Further modification, based on the one false negative and two false positive results, suggests that predictive values would approach 100% accuracy. The one false negative measurement in the pretreatment group occurred in an infant with predominantly non-movement related withdrawal signs including poor feeding, increased muscle tone, and watery stools.12–15 Although an uncommon presentation, for clinical application, the measure will have to be used in conjunction with observation of feeding scores and stool type, and the clinician will need to include these observations in the decision making process.
The reasons for the two false positive measurements raise important problems. Firstly, unsettled periods are important to measure but can arise falsely from the mother’s movement when holding her newborn for extended periods of time while on the postnatal ward, even though the baby may be asleep and settled. This needs discussion with parents in order to minimise artefacts. Other potential manipulation, such as removal of the actigraph, is readily detected by prolonged zero movement level marked in red on the trace.
The second reason for a false positive measurement concerns activity around the chosen treatment threshold of 90 cpm. Newborns not treated for NAS often show periods of high activity followed by decreased activity, whereas newborns who require treatment show trends of increasing activity between feeds. From the results, high activity counts (greater than 120 cpm) indicate the need for treatment, and low activity counts (less than 80 cpm) indicate no need for treatment. To determine treatment requirements for newborns with 80–120 cpm, we suggest monitoring for another four hours; if movement increases, treatment is required, and if movement decreases, treatment is not required.

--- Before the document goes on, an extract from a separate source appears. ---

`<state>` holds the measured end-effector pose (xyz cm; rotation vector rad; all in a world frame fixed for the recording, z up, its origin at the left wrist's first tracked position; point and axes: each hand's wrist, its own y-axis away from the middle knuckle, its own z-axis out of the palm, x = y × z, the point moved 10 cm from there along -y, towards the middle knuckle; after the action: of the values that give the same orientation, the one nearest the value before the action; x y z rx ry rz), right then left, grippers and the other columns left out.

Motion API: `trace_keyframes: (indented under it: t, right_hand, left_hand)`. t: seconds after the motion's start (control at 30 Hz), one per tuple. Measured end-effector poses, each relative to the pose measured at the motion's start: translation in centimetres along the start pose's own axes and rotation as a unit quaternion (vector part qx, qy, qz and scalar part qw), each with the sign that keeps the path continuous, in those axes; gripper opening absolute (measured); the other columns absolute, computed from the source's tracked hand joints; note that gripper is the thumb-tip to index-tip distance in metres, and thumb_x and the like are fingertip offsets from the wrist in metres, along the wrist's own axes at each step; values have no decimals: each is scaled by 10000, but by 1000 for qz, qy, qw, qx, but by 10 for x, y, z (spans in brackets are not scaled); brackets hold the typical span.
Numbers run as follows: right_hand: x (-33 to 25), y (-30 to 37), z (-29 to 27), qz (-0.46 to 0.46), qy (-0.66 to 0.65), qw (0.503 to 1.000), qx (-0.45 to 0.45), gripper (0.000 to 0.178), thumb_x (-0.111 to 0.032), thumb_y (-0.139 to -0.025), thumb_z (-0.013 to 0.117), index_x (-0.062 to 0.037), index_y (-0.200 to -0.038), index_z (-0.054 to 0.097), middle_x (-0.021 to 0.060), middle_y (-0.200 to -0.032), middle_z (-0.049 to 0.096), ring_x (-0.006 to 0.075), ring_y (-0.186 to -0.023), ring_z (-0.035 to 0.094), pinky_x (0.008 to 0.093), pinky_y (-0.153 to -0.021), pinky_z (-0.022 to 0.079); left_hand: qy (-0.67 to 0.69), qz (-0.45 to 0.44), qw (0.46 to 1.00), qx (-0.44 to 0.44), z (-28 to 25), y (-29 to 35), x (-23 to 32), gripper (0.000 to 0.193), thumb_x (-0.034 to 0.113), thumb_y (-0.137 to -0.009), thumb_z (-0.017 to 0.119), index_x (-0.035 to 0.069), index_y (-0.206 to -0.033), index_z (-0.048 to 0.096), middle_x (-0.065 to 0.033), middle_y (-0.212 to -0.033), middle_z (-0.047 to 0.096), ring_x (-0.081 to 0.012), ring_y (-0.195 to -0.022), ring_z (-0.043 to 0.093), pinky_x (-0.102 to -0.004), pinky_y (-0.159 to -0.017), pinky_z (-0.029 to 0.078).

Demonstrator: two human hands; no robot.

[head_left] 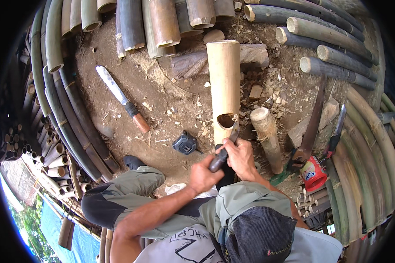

The measurement of movement is time saving compared with the clinical score especially in the postnatal ward where the aim is to keep mothers and babies together safely. Often, there is only one nurse to a minimum of four mothers and babies, which makes the accurate monitoring of withdrawal signs very difficult, and the scorer changes in eight hourly shifts. In comparison, the actigraph takes one minute to place on the leg and can be left in situ for the recording period. Five minutes is required to complete the analysis on the computer at a chosen location.
In conclusion, this study shows that the measurement of movement is comparable to the clinical score in determining the severity of withdrawal and treatment requirements in newborns with NAS. The clear advantage of this method is its objectivity, reliability, and efficiency as a simple, non-invasive, bedside measure. Further evaluation in a randomised, controlled trial, using the actigraph in conjunction with observation of non-movement related withdrawal signs compared with the current clinical scoring method, would establish comparative benefits, potential harms, safety, and acceptability.
We thank the mothers and newborn infants for their participation in this study, and the staff in the postnatal wards and special care nurseries for their assistance in the recruitment of newborns and for their support and interest. We gratefully acknowledge George McKelvey for his technical support, and Dr Crista Wocadlo and Dr David Osborn for their statistical assistance.